Am J Epidemiol. 2020 Nov 2;189(11):1421-1426. doi: 10.1093/aje/kwaa090.
Serial interval (SI), defined as the time between symptom onset in an infector and infectee pair, is commonly used to understand infectious diseases transmission. Slow progression to active disease, as well as the small percentage of individuals who will eventually develop active disease, complicate the estimation of the SI for tuberculosis (TB). In this paper, we showed via simulation studies that when there is credible information on the percentage of those who will develop TB disease following infection, a cure model, first introduced by Boag in 1949, should be used to estimate the SI for TB. This model includes a parameter in the likelihood function to account for the study population being composed of those who will have the event of interest and those who will never have the event. We estimated the SI for TB to be approximately 0.5 years for the United States and Canada (January 2002 to December 2006) and approximately 2.0 years for Brazil (March 2008 to June 2012), which might imply a higher occurrence of reinfection TB in a developing country like Brazil.

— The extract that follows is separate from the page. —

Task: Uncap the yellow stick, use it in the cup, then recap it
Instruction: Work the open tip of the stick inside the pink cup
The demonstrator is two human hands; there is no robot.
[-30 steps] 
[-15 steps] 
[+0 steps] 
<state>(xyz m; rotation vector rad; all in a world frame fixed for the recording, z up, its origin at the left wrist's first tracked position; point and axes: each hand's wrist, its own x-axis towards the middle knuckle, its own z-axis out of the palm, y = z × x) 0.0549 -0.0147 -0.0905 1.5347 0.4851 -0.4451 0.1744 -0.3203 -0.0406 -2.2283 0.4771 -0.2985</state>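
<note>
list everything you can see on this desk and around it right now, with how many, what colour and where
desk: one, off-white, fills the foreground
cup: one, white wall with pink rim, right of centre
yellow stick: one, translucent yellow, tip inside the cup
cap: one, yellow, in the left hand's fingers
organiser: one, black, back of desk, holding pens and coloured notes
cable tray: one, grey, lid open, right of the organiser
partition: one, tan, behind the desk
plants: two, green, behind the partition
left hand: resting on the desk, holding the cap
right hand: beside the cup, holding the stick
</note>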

序列间隔(SI)定义为感染者和被感染者之间出现症状的时间间隔,常用于了解传染病的传播。结核病(TB)的 SI 估计较为复杂,原因在于疾病的进展较为缓慢,以及最终会发展为活动性疾病的个体比例较小。在本文中,我们通过模拟研究表明,当有可信的信息表明感染后有多少人会发展为结核病时,应该使用 Boag 于 1949 年首次提出的治愈模型来估计 TB 的 SI。该模型在似然函数中包含一个参数,用于说明研究人群由那些将发生感兴趣事件的个体和那些永远不会发生该事件的个体组成。我们估计美国和加拿大(2002 年 1 月至 2006 年 12 月)的 TB SI 约为 0.5 年,巴西(2008 年 3 月至 2012 年 6 月)的 TB SI 约为 2.0 年,这可能意味着在巴西等发展中国家,再感染性结核病的发生率更高。